The right you cannot defend does not exist
I learned this when I was 19. For a short while, I was living on the street. I tried once to sneak into some parked railway cars to sleep, but I was picked up by a policeman at around 3am. He told me that if he ever sees me around his train-station again, he will beat the crap out of me. - You don’t have the right to do that, - I said. - Really? - he answered and gave me a slap that made my ear ring for minutes. I got the message. Our rights, in order to be called ‘rights’, must be applied fairly, objectively and consistently. It does not matter how great our laws are if they are not respected and enforced. The common element of the above examples are human societies. Rights do not exist without them. Hayek makes the best case for this point in “Law, Legislation and Liberty, Volume 2: The Mirage of Social Justice” where he describes both justice and morality as something that emerges from communal consensus.
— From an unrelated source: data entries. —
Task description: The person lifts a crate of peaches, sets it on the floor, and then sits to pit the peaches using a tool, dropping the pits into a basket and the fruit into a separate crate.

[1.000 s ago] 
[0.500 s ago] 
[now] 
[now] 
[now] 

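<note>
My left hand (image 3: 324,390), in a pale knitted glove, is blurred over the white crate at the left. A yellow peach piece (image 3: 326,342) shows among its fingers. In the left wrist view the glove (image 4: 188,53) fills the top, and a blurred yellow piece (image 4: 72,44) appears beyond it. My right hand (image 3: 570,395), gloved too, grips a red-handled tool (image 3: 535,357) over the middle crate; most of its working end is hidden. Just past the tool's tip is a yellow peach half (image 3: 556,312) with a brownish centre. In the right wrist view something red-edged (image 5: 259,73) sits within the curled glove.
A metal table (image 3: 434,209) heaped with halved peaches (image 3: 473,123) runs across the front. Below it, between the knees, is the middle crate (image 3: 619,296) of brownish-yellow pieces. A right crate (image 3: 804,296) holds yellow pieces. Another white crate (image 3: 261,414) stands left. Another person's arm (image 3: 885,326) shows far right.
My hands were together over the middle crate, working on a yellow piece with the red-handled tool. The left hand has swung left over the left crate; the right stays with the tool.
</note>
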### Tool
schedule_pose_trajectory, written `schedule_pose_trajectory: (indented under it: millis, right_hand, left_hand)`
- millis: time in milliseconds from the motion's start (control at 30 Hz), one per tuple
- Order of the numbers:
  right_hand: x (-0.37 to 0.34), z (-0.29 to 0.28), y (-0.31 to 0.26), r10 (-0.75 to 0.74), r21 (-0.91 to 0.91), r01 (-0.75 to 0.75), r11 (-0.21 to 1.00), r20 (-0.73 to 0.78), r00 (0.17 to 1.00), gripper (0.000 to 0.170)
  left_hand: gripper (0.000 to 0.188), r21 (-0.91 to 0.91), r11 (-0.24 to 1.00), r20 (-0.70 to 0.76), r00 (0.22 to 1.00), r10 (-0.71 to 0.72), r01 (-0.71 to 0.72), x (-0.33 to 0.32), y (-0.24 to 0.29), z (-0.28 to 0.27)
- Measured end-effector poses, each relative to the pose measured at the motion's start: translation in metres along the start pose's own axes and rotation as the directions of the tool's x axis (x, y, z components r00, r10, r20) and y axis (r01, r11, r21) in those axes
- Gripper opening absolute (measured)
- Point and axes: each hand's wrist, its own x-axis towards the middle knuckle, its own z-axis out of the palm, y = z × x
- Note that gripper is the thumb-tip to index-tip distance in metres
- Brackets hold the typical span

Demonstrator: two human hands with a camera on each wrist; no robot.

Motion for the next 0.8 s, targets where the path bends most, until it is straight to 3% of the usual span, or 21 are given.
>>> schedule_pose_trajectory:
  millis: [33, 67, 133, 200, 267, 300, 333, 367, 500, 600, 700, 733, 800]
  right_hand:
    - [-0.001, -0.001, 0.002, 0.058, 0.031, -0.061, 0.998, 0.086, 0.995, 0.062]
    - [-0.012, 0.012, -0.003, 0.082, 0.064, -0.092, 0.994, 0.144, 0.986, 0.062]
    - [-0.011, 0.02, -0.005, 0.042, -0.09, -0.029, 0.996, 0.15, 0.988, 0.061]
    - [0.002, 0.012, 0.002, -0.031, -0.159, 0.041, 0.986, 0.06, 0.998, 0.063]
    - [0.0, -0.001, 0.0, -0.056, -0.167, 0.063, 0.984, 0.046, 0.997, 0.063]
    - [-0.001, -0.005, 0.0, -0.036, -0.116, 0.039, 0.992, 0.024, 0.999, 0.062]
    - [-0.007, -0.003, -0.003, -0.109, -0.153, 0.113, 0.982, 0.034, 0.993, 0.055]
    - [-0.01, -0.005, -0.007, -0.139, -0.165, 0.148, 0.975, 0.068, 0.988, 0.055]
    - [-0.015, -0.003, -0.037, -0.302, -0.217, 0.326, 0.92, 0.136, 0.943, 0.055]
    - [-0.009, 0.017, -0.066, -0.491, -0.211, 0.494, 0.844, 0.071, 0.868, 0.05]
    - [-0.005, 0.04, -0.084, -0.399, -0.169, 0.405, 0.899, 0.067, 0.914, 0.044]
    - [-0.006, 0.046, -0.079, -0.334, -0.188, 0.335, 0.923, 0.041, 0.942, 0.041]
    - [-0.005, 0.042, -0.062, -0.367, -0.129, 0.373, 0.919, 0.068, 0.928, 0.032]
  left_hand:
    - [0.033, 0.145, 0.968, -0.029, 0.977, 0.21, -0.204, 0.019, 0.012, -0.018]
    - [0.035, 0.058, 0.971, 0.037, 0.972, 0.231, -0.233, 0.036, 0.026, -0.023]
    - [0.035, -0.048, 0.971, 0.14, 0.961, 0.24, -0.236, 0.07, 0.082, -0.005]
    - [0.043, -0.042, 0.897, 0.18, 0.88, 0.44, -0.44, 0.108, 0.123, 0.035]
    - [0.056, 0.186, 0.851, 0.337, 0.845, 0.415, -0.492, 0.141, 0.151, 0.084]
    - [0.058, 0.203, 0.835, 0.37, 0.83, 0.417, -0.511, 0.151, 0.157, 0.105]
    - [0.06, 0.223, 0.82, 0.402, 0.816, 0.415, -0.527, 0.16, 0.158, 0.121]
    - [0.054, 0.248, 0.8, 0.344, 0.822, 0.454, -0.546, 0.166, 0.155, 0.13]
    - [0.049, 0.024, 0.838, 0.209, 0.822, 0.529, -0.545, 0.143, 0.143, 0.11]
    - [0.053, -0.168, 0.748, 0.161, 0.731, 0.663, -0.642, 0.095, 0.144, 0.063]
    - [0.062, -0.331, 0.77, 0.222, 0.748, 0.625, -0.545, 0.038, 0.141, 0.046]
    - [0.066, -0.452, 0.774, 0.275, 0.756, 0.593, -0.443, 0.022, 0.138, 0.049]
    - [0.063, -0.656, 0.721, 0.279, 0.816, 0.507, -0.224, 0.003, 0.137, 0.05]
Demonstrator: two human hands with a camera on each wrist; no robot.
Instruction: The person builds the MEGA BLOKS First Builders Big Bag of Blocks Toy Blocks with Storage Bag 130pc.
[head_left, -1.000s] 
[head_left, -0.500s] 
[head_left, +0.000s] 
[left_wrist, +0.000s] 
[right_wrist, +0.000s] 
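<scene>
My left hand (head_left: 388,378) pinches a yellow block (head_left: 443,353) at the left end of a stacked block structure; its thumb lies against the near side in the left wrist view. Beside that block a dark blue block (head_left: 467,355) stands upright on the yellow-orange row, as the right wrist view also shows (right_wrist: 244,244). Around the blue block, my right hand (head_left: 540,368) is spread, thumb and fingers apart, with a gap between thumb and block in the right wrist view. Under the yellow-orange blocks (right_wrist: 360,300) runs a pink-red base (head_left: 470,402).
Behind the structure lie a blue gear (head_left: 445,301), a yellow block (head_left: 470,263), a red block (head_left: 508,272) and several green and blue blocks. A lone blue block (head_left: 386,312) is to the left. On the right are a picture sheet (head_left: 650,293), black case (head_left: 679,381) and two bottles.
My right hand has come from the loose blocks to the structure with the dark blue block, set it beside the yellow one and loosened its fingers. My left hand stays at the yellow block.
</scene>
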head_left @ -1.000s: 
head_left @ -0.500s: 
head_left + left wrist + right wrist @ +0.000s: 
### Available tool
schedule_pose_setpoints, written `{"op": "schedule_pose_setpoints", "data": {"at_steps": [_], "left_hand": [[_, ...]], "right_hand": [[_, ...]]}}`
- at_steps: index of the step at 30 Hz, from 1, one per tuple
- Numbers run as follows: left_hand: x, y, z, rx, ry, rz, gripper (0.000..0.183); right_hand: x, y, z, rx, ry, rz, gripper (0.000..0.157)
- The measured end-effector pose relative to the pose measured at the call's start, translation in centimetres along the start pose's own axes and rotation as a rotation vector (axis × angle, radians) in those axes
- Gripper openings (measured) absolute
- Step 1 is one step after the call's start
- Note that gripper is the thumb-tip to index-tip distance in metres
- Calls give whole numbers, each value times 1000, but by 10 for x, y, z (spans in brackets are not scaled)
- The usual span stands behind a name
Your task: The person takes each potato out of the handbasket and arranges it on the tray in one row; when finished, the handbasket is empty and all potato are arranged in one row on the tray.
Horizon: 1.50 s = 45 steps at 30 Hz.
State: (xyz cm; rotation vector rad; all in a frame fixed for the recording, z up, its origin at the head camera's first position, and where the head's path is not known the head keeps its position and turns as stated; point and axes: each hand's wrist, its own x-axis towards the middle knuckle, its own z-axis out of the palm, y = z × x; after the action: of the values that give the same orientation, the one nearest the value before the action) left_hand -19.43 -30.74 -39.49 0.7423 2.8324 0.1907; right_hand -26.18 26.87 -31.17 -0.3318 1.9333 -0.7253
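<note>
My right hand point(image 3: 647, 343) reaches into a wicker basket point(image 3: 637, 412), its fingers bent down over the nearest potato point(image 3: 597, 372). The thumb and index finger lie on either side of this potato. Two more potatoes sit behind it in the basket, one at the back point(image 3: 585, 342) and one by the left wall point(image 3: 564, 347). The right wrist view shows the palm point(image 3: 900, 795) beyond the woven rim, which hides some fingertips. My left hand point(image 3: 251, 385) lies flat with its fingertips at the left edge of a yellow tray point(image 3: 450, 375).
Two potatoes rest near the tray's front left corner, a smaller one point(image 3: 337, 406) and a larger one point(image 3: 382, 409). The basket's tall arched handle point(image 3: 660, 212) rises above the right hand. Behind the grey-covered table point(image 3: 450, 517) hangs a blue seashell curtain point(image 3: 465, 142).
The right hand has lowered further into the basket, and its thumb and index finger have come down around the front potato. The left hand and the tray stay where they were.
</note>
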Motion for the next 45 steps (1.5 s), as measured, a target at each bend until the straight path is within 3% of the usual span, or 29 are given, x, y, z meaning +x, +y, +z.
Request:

Hayek describes the concept and the process in the abstract, his book is not concerned with cultural differences, even though it is clear that our understanding of rights and obligations is very much culture specific. The Japanese have a much stronger focus on obligations while Muslims obsess over submission and obedience to the ever-shifting demands of their faith.
Universal morality
Like natural rights, universal morals are also nonsense. The fact that the similar ideas pop up in most cultures, does not make them universal. They are not inevitable, their interpretation is not necessarily the same, and quite often, they only apply to the ingroup. Some human cultures were all-out cannibals, some only ate members of other tribes. Some claimed to do it for spiritual reasons. Some were throwing their 'defective' babies of the mountains, some were (and still are) stoning their members for behavior they disapprove of. They all considered their morality universal while also keeping it cultural. It has been argued that Mark 12:31, “Thou shalt love thy neighbour as thyself” was not meant to be a universal commandment, but what it literally said: love the members of your own tribe.
The dangers of the universalist assumptions
Truth, morals and rights cannot exist outside a social context. They have to be formulated, expressed, understood, accepted and protected. However abstract at times they may appear to be, truth, rights and morality are not pure abstractions, but the living manifestations of the values of cultures. Postulating our own values as universal is cultural arrogance. The greatest danger of axiomatic claims is that they push the debate about them into the realm of politics which means the realm of power. Absolutes need no discussion or defense, absolutes know no compromise. The point of this post is not moral, epistemological or cultural relativism. Quite the contrary. I firmly believe that:
Some ideas are better than others
Some cultures are better than others
Some religions are better than others
Some political arrangements are better than others
Some political practices are better than others
….and that it is not only possible, but imperative to understand, evaluate and RANK them. Postulating our culturally defined values as universal frees us from the obligation of doing that. Calling them universal is the lazy way to justify them, a cowardly way of avoiding their defense. It is also very dangerous. Arrogating our own values to the level of universality makes us weak and vulnerable. Our values do not have to be universal, only the best there is. Maybe, at some point in the future we will have a universally shared culture of humanity, but we are not even close to that. Pretending that we are is putting into serious danger the only set of cultural values that may take us there. I will leave you with an important legal question:
When a tree falls in the forest without a lawyer around, does it still have rights?